Le même 27 mai, dans les colonnes du Figaro, la députée Astrid Panosyan-Bouvet citait aussi la situation Outre-Atlantique. “Au Canada et en Oregon, ce sont les patients d’un niveau de vie modeste qui ont tendance à réclamer l’aide à mourir”, affirmait l’élue Renaissance. Le lendemain, sur LCP, au tour du député LR Yannick Neuder : “Quand on regarde le recours au suicide assisté, on s’aperçoit que c’est beaucoup des personnes qui sont dans des difficultés socio-économiques importantes.”. Il s’agit là d’un tir groupé des députés hostiles à la loi, qui ont divulgué une information, sans avoir contrôlé leurs sources. Ce qui est étonnant, c’est que nos deux auteurs, en janvier 2025 aient repris ces propos, alors que Philippe Juvin avait reconnu son erreur dès juin 2024. Ce sont donc des prises de position excessives de militants défendant une idéologie. Alors que bien d’autres arguments peuvent être défendus pour exprimer des doutes sur le bien fondé de légaliser l’aide à mourir.

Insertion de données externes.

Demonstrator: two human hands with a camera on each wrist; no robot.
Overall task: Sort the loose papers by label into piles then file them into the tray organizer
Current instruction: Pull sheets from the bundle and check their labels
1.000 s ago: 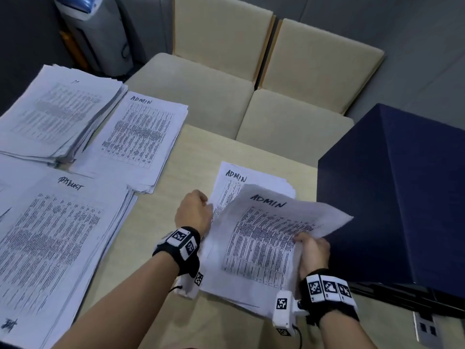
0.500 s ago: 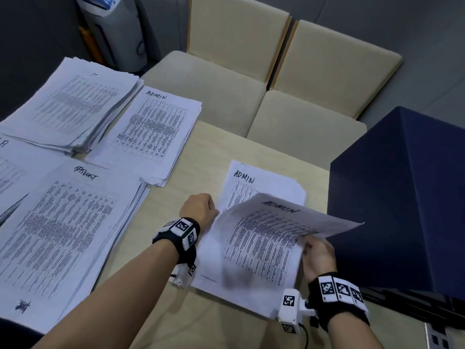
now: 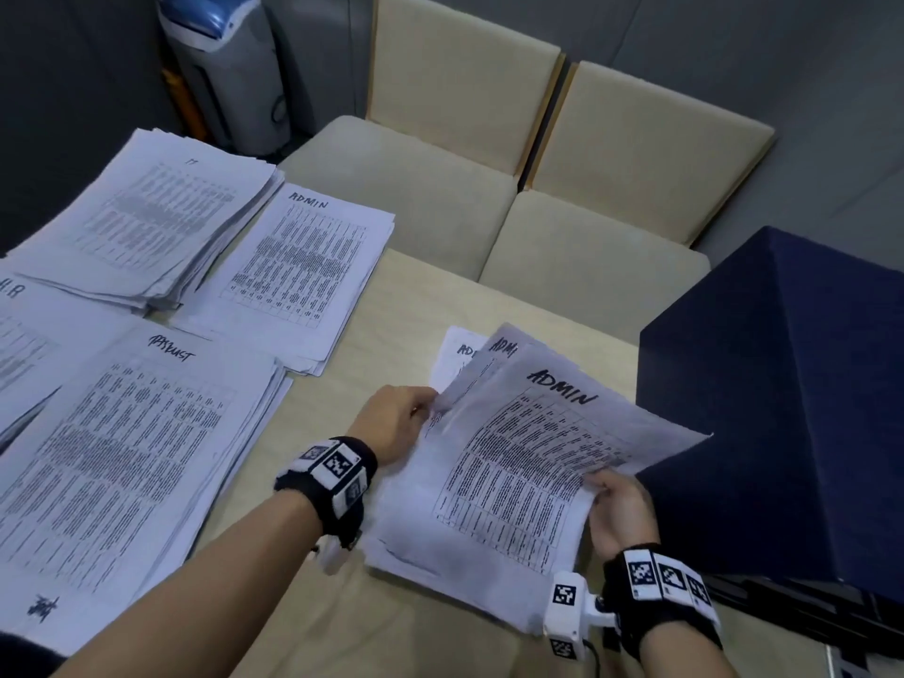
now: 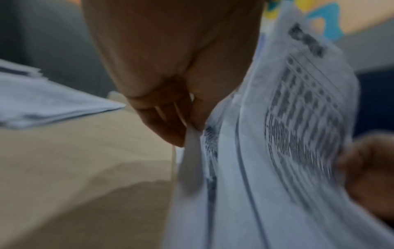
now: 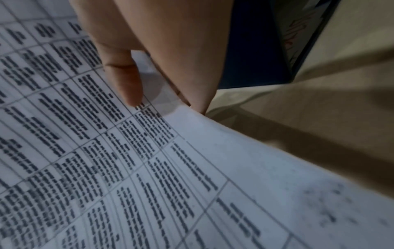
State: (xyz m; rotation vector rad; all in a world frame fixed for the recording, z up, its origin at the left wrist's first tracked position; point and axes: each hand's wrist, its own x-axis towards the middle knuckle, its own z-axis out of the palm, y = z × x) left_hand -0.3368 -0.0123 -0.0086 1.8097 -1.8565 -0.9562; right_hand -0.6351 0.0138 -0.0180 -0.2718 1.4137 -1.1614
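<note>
A sheaf of printed sheets headed ADMIN (image 3: pixel 528 462) is lifted off the wooden table (image 3: pixel 401 310) between both hands. My left hand (image 3: pixel 408 420) pinches its left edge, where several sheets fan apart (image 4: pixel 230 151). My right hand (image 3: pixel 614 501) grips the right edge, thumb on top (image 5: pixel 125 80) and fingers underneath. More ADMIN sheets (image 3: pixel 457 354) lie flat beneath. Sorted piles lie to the left: ADMIN (image 3: pixel 298 266), IT (image 3: pixel 146 212), one with a scrawled label (image 3: pixel 122 442), and one at the left edge (image 3: pixel 19 325). The tray organizer does not show.
A large dark blue box (image 3: pixel 782 408) stands on the table right beside my right hand. Two beige chairs (image 3: pixel 489 188) are pushed in at the far edge. A grey and blue appliance (image 3: pixel 225 75) stands on the floor beyond the piles.
The top ADMIN sheet has risen and shifted right with my right hand. My left hand has gone from resting on the stack to pinching the fanned left edges.
</note>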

Notamment, nous retiendrons l’intervention de Pierre Dharréville, député communiste de 2017 à 2024 qui a présenté, en 2024, les raisons qui le poussaient à ne pas voter les articles de loi prévoyant l’aide active à mourir. Sa position est d’autant plus intéressante qu’elle divergeait de celle des parlementaires de gauche, en général, et de celle de son groupe, en particulier. Les élus de son groupe ont souhaité qu’il apporte au débat les interrogations qui les traversaient toutes et tous, même si les réponses apportées pouvaient être différentes. Pierre Dharréville évoque la colère qui le prend quand il constate que, faute de moyens, seulement une personne sur deux, qui relèvent des soins palliatifs, n’y accède. Alors que la société ne tient pas sa promesse d’accompagner chacun dans l’ultime épreuve, la loi, au lieu d’envoyer un message d’attachement, d’encouragement, poserait la question : « Ne crois-tu pas qu’il est temps de partir ? ». Comme Philippe Juvin, qu’il rejoint sur ce point, il s’émeut que « des patients puissent plus rapidement avoir accès à un produit létal plutôt qu’à un centre anti douleur ». Regrettant que nous ne vivions pas dans une République sociale, il indique qu’il ne veut pas d’une telle société, qui légifère au mépris de la solidarité et de la fraternité. Au total, à une étude économique et sociale du débat sur la fin de vie dont on a montré que la fiabilité n’est pas assurée, je préfère des arguments qui font appel à notre humanisme et aux principes d’égalité et de fraternité qui doivent nous animer.
Y.-M. Doublet, P. Favre, Les non-dits économiques et sociaux du débat sur la fin de vie, éd. Fondation pour l’innovation politique, janvier 2025.